I checked out the location on Google maps and tried to psych myself up into going. They meet once a week on Tuesdays at 6pm and I figured that I could handle this. Not only would this be great for support, but it might help me meet new people since I really struggle with creating and maintaining new friendships.
The only problem is, I really hate people. That makes no sense, right? I know, it's confusing to me, too. Try being in a position where you can't stand to be around people 95% of your waking day (not including husband and child) and then actually crave to be around others. How do you get around that? I have no idea.
I think I might just be having a little anxiety about being out in public while being obese, though. I've talked about it in the past, not wanting people to stare at me because of my size.

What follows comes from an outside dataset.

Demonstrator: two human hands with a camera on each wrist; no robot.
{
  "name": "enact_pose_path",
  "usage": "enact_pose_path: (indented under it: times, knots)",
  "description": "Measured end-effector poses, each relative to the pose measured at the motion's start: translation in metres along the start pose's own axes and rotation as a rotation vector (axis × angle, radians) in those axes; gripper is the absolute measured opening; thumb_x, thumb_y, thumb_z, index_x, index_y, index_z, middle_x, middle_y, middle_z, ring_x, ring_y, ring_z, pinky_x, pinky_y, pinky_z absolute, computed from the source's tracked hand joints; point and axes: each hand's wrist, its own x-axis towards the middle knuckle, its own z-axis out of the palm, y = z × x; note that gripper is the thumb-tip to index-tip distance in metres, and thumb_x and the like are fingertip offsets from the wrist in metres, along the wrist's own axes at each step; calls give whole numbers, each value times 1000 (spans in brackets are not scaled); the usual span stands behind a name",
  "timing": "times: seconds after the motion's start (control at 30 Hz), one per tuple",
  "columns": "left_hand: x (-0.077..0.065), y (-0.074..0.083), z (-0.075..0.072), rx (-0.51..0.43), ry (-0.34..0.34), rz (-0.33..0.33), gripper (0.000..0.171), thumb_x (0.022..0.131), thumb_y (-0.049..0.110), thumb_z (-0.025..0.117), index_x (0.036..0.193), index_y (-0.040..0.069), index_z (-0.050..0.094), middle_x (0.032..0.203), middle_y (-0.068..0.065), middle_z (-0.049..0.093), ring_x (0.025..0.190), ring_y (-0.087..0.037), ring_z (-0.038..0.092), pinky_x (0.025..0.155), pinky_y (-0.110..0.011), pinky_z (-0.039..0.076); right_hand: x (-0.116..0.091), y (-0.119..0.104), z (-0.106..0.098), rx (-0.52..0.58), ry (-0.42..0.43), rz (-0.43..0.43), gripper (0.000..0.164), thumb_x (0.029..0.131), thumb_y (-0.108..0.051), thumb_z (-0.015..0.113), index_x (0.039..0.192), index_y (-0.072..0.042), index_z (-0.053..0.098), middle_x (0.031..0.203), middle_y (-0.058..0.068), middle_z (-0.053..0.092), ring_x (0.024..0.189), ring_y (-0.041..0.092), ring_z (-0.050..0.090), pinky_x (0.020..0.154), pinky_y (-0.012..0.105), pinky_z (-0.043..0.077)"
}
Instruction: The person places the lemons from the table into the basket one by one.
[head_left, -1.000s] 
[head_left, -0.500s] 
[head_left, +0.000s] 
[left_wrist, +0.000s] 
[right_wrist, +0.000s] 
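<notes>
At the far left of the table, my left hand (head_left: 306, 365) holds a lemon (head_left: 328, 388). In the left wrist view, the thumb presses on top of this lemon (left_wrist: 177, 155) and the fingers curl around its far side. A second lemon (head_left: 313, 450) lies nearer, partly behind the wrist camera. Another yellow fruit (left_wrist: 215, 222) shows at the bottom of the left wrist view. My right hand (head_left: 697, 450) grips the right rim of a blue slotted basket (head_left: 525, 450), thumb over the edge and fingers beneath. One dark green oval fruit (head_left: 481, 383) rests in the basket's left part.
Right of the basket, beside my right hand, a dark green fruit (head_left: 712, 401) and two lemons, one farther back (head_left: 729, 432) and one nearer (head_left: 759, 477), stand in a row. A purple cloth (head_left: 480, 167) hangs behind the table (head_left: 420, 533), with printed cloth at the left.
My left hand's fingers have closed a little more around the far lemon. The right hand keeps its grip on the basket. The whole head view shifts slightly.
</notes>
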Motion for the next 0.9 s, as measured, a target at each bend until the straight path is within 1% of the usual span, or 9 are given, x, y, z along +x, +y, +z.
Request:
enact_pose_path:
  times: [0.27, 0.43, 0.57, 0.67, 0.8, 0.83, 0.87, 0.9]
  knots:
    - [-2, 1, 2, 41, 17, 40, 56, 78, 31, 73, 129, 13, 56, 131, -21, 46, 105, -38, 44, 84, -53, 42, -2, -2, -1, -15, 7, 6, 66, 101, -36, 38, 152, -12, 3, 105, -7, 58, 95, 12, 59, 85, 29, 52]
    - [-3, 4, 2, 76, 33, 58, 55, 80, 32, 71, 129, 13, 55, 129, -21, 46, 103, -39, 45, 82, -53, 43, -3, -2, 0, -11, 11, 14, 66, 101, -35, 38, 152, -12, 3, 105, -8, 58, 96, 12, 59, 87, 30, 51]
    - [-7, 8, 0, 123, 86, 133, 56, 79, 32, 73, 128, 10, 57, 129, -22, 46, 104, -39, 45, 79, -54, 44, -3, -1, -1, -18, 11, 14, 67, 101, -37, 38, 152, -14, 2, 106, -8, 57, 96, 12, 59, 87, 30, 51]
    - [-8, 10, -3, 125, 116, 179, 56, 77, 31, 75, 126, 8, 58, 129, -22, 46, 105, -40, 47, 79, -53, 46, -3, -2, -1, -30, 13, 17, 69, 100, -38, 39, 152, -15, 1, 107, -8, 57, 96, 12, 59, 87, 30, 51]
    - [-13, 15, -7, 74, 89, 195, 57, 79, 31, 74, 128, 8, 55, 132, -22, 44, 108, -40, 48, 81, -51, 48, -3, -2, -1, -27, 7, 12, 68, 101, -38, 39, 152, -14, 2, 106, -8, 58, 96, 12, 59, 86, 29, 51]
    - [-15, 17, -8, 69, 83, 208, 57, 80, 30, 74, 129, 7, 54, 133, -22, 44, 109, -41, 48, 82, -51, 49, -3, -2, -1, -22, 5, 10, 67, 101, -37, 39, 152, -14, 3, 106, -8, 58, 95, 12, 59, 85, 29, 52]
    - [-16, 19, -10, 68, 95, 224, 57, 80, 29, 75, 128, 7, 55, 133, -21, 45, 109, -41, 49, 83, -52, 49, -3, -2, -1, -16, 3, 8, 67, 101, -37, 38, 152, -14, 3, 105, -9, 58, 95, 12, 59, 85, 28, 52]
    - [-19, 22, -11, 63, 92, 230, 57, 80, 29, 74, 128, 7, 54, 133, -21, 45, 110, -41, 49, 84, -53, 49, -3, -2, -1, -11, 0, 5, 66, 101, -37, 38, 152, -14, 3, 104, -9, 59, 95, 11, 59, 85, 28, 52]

I can't just assume because I'm going to an Overeaters Anonymous meeting that everyone there is going to be obese, too. Some people can overeat and not gain weight, but still need help. Not all binge eaters are obese. This is the dilemma for me, having to worry about being around skinny people who overeat. It makes me even more embarrassed about my size.
Anyway, what I think I need to do here is just force myself to go to one of these meetings eventually. It's going to take a bit more psyching up, however. Another week or two, perhaps? I wish I had someone to go with. Also, I wish I wasn't so big that I was worried about breaking a chair if I showed up or worried that I might not fit in the chair. It's times like this that I tend to fall back on the excuse, "Well, I'll just wait until I lose a few more pounds then do it." I need to break that habit.